Terminology is constantly evolving and often confusing. This is especially true in tech with the constant re-defining/re-naming/re-branding/re-implement churn that companies undertake to make their product stand out. A few months ago some questions appeared in a thread regarding the use cases for knowledge graphs. Knowledge graphs and graph databases had a resurgence in popularity the last few years and as I’ve got a background with both, I felt mildly qualified to opine. That thread was a filled with terminology. Some people were talking about knowledge graphs, others the semantic web (OWL, RDF) and graph databases. Some were using terms incorrectly. I’d like to clarify these terms and how they are related in a short-and-sweet history lesson.
The Semantic Web
Back when the internet was an infant, Tim Berners-Lee helped publish an article that defines the Semantic Web. He has described it as:
[The Semantic Web] is about making links, so that a person or machine can explore the web of data.
It was an effort to represent all knowledge in a single connected structure. Imagine a family tree, where you have people linked with their relatives. You can follow a link called ‘mother’ to find first a mother, then a grandmother, then a great-grandmother and so on. The goal of the semantic web is to scale this out to represent all information. Data points are all connected with the metadata about how they are connected right there.
Making the semantic web a reality required defining a machine-readable structure. Many frameworks were used, the two most popular being RDF (‘Resource Description Framework’) and OWL (‘Web Ontology Language’). RDF predates the semantic web, but OWL was created as a consequence. Both remain popular and both are W3C specifications.
RDF is a data structure used to represent the web itself and to organise knowledge into statements. Statements look like logical triples, consisting of a subject, a predicate and an object. For example (taken from Wikipedia) the statement ‘The sky has the colour blue’ can be broken down into:
1. Subject: ‘the sky’
2. Predicate: ‘has the colour’
3. Object: ‘blue’
Translated into a graph, the predicates become relationships and the subjects and objects become nodes. OWL represents the schema (ontology) of the graph. It is used to model your domain and meant to coexist with your data in the RDF store. The OWL specification complies with the RDF framework- the ontologies are also written using logical triples. Continuing the example, an OWL ontology would define the concepts of ‘geographical feature’ and ‘colour’ to represent ‘the sky’ and ‘blue’, respectively. These concepts would be linked using another predicate, for example ‘is of type’, to the objects themselves, embedding the metadata with the data.
Despite being powerful modelling tools, semantic web technologies were never widely adopted outside of research circles. They can be difficult to use and understand- being rooted in predicate logic and represented by XML, they do not translate well to being readily adopted.
Graph databases provide a place to store data in a graph structure, much like Postgres is a storage location for tabular data. There are many popular graph databases out there, such as Neo4j and the open source JanusGraph (previously known as TitanGraph). Graph databases are not the same thing as knowledge graphs. Knowledge graphs add services on top of some graph-based structure. You can have a graph database with no structure at all. Create nodes called ‘sky’ and ‘banana’, stick an edge between them and that could be valid in a graph database. There is not necessarily structure imposed.
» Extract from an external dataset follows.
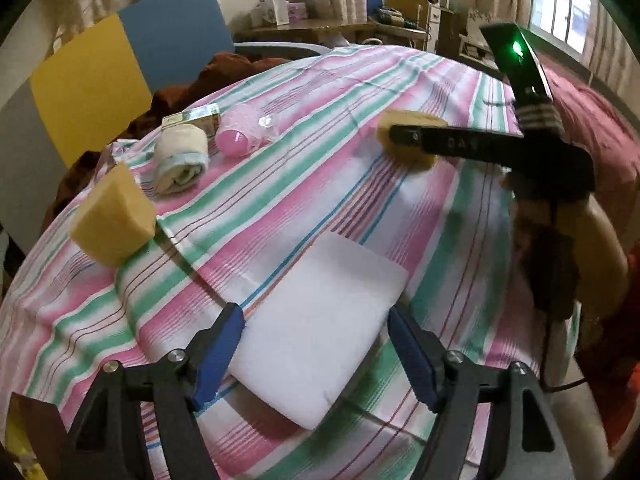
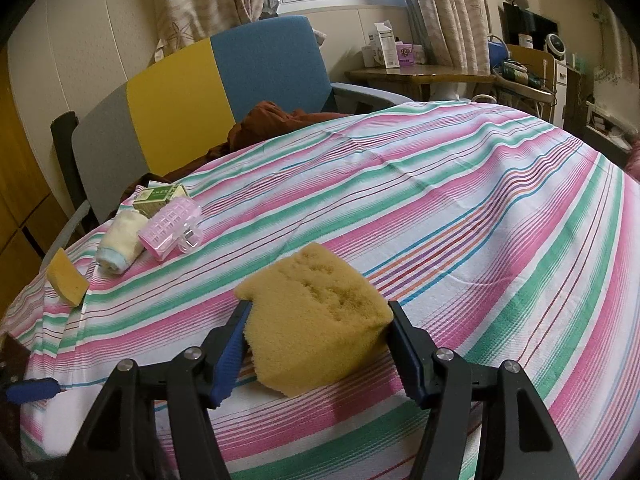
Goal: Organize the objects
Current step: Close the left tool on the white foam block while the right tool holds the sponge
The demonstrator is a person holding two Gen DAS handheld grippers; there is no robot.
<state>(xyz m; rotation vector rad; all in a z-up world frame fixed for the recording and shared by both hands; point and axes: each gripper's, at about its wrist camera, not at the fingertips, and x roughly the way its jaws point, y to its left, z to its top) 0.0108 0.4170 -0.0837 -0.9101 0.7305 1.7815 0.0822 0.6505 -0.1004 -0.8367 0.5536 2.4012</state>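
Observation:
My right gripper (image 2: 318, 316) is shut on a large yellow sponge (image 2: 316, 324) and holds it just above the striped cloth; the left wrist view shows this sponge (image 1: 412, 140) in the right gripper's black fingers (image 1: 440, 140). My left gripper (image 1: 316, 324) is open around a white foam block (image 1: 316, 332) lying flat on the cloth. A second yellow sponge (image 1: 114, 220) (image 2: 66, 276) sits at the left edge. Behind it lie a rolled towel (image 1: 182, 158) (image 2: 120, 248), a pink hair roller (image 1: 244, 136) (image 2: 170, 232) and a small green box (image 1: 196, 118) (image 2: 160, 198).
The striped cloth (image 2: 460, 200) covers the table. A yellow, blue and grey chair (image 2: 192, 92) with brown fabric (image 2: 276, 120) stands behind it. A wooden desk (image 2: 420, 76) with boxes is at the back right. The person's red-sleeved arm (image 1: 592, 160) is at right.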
Knowledge graph: definition
There is no agreed-upon definition of a knowledge graph. Wikipedia points to the Google product in their knowledge graph page. Sometimes the term refers to any labeled, directed graph structure. Many researchers have taken a stab at defining the term, and one of the definitions is beginning to stick. The Semantic Web Journal defines a knowledge graph with the following characteristics:
- A Knowledge Graph is a semantic graph-based manner in which to represent data.
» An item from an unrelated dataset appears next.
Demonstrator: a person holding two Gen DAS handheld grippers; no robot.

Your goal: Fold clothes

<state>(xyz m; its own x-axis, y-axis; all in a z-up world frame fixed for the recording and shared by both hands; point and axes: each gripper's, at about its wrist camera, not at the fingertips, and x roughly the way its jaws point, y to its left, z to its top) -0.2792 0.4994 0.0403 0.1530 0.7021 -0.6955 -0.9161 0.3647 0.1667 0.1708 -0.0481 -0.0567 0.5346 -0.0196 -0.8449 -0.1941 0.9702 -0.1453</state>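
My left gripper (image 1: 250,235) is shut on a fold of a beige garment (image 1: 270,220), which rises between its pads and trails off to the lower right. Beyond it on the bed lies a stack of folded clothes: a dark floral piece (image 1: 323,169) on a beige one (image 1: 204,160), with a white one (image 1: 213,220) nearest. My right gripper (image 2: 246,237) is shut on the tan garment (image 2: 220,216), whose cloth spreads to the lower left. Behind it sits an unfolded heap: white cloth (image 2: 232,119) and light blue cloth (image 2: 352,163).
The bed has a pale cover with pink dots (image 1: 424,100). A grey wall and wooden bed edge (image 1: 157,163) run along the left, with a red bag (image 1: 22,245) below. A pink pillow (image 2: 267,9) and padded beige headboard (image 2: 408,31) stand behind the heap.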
- Graphs are relationship-first.
- The meaning of the graph is encoded in its structure.
Knowledge graphs impose the schema on top of any graph based structure. When you enforce an OWL ontology on top of an RDF data store, that is a knowledge graph. If you place a schema on top of a graph database and enforce it, that is a knowledge graph. The actual data storage doesn’t matter too much (it still needs to be a graph). What is important is the ontology layer encapsulating domain structure on top of the data.
The third point states that the ‘meaning of the graph is encoded in its structure’—essentially that the metadata coexists with the data itself. It’s the ability to be able to connect that ‘Sky’ node to the ‘Geographical feature’ one. This is important to allow the schema itself to be flexible. If the schema itself is data, it can be linked, removed and updated in the future. You can see that OWL and RDF fulfil this definition.
The Google Knowledge Graph
Google’s Knowledge Graph is probably the best existing manifestation of the semantic web. Just one point to clarify: Google has an internal product called the Knowledge Graph. We use it every time we do a Google search. The Google Knowledge Graph is not the only knowledge graph in existence, nor did they invent it. It was born out of the acquisition of Freebase, a huge graph of all knowledge that had been under development since the early 2000’s.
Today the Google Knowledge Graph powers part of every search that we do. When you google ‘Tim Berners Lee’ and get the rectangle on the right showing you the age, picture, and basic info about Tim Berners Lee, that was the Knowledge Graph search. It is what allows Google to show us actual entities and demonstrates the power of properly structured data.
Knowledge Graphs can seem difficult, but are becoming more and more accessible. Companies like Babylon Health, Benevolent.AI and NASA are using knowledge graphs in production. There are also plenty of platforms that will help you get started- each supports a different standard or representation framework.
Terminology is not only confusing, it is exclusionary. Clearly communicating is one of the primary roles every software engineer should develop.